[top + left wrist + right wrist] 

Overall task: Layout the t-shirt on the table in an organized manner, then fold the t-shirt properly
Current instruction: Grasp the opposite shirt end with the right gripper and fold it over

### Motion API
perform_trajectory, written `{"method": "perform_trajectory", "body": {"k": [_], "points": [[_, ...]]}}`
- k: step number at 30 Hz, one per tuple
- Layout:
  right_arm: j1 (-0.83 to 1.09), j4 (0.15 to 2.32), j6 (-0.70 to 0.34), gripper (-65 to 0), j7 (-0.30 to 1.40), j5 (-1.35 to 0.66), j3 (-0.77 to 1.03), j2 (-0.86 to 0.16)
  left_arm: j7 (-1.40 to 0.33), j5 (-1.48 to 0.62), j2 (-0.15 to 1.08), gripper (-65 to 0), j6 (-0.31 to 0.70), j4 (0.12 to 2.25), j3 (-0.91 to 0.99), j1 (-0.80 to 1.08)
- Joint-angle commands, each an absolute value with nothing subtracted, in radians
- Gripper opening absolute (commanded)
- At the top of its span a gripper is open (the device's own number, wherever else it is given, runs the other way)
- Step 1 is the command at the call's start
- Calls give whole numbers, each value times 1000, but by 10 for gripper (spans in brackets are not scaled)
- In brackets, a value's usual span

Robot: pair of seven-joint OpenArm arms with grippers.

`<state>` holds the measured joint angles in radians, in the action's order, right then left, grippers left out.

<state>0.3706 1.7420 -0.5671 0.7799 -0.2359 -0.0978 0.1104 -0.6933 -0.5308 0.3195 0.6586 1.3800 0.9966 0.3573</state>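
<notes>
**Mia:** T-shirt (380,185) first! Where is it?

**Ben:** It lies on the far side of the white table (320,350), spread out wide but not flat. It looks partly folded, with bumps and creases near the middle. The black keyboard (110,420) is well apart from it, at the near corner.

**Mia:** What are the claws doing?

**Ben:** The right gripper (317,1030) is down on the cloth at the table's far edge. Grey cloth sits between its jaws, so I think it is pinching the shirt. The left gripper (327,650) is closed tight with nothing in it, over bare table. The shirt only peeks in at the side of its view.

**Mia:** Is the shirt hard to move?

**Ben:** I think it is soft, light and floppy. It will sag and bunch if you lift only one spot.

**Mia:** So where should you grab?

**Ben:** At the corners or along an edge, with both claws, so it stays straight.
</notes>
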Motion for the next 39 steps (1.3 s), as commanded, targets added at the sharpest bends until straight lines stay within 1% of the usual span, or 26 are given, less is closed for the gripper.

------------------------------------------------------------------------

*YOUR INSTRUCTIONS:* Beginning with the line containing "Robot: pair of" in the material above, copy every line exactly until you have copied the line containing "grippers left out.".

*WRITTEN ANSWER:*
Robot: pair of seven-joint OpenArm arms with grippers.

`<state>` holds the measured joint angles in radians, in the action's order, right then left, grippers left out.

Nothing else is needed to finish the exercise.